# My first planted tank



## mojo8427 (Jun 18, 2013)

So this is my first, it's a bit messy with millions of pond snails. I ordered some assassins so HOPEFULLY they will be all gone in a couple months. Only critters are 2 plecos and lots of not-so-yellow neos. Trying to find some around the area but no LFS carry them.


----------



## Sluuuder (Feb 7, 2012)

Beautiful tank! Whats carpeting the bottom?


----------



## Lil' Swimz$ (Jul 24, 2010)

Sluuuder said:


> Beautiful tank! Whats carpeting the bottom?


You mean the top? lol jk 

I would like to know as well.


----------



## Mankey (Jun 17, 2013)

Wow... I love the tank. It's so simple, yet so beautiful. I'd imagine that it's like hideout heaven for your shrimps. I kinda wish I could find a store that sold shrimps like that.

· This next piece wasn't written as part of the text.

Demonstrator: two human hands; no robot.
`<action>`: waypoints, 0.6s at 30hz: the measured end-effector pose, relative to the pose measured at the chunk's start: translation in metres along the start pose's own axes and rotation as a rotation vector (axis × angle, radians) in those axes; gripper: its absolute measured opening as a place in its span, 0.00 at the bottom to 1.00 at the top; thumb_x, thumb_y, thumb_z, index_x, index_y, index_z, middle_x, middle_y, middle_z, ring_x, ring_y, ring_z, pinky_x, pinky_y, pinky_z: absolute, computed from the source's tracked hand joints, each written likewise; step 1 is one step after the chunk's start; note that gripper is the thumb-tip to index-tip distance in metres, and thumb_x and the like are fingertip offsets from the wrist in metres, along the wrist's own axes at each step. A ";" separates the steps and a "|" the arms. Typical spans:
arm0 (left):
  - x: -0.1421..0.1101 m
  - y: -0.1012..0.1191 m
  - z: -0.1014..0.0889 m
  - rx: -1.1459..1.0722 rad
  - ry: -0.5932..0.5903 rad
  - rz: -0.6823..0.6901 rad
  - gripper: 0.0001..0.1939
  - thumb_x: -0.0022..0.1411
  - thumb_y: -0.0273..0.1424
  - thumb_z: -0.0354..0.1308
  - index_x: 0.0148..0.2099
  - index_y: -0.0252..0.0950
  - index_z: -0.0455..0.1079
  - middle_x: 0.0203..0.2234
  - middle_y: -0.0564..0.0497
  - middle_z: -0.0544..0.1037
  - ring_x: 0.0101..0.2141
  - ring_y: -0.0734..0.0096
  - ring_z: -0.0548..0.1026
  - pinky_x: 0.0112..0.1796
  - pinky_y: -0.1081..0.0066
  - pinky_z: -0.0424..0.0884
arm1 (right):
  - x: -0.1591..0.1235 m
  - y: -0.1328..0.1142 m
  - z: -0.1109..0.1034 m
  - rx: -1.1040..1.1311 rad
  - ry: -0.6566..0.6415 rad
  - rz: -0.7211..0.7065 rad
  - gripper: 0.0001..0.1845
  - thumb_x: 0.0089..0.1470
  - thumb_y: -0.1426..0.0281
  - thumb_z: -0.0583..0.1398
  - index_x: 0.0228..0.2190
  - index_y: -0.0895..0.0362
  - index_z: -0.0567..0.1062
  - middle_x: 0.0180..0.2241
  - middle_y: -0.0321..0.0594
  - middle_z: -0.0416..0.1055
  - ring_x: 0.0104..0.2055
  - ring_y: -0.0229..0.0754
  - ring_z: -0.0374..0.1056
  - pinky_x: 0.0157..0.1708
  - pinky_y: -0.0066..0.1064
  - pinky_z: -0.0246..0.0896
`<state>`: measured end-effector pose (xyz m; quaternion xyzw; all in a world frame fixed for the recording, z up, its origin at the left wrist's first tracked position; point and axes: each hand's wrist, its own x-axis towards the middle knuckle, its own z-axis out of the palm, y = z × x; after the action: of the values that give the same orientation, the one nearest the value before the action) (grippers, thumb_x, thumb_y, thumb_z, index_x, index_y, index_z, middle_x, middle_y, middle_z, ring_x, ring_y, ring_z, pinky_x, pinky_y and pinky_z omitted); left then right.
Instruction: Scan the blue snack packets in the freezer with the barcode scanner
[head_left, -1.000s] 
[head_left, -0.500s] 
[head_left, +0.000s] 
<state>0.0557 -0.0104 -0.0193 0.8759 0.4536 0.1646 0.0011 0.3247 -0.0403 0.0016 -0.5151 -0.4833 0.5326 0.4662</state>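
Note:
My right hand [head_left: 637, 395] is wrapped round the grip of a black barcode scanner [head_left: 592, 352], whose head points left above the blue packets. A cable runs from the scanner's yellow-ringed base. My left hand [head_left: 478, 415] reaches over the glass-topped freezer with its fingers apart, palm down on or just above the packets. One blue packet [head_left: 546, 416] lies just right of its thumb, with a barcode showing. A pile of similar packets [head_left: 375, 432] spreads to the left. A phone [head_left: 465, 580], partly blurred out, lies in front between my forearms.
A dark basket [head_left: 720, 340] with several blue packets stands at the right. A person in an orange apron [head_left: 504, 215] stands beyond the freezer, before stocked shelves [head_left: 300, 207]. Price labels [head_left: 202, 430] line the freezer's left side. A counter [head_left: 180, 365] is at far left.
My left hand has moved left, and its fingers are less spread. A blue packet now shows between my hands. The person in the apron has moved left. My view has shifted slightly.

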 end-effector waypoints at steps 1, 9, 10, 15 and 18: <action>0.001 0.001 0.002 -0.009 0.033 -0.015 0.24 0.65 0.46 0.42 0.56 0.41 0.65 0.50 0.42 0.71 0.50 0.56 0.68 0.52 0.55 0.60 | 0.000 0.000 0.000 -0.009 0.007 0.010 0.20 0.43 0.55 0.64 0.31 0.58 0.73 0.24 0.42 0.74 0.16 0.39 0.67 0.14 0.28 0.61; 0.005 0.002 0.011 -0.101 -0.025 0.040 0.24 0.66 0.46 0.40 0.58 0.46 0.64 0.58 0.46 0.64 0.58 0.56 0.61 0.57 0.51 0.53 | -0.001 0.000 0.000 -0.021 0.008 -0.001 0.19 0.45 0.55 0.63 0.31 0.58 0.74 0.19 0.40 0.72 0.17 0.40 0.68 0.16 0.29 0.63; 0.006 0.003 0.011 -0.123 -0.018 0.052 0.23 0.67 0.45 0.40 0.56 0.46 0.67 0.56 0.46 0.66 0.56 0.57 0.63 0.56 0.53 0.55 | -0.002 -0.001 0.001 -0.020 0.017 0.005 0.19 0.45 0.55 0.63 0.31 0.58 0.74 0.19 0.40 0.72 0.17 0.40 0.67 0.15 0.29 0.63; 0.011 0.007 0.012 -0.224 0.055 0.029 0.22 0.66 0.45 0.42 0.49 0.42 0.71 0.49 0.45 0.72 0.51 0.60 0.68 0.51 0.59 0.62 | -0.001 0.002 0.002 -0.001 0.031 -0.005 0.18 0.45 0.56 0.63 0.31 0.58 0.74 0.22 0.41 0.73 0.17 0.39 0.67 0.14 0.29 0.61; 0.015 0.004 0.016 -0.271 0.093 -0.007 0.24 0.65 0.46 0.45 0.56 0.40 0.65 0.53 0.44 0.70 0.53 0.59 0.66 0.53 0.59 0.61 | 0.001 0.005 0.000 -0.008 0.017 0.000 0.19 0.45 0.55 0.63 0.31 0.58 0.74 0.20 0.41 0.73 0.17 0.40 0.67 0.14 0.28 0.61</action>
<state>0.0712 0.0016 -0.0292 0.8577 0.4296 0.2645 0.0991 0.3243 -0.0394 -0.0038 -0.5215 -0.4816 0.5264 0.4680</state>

They're even making me kinda question whether I should go with cherry shrimp for my first planted tank or not.


----------



## Dan's85 (Mar 18, 2013)

That's AMAZING!!! I never knew it was possible to have an upside down tank, not to mention how you got the air bubbles from the stone to go down instead of up!! Seriously though, beautiful tank, I'm hoping the carpet in my 40b looks that good.


----------



## HannahAubree (Mar 26, 2013)

hello i was also wondering what carpet you used for that tank and if you have co2? I am also beginning a shrimp tank and trying to figure out what carpet to use... thanks:icon_bigg


----------



## MikeP_123 (Aug 31, 2008)

Tell us what we need to know!!! lol


----------



## migs_hernan (Jan 12, 2013)

Nice pictures but I wish you can rotate them to normal angle for better viewing.


----------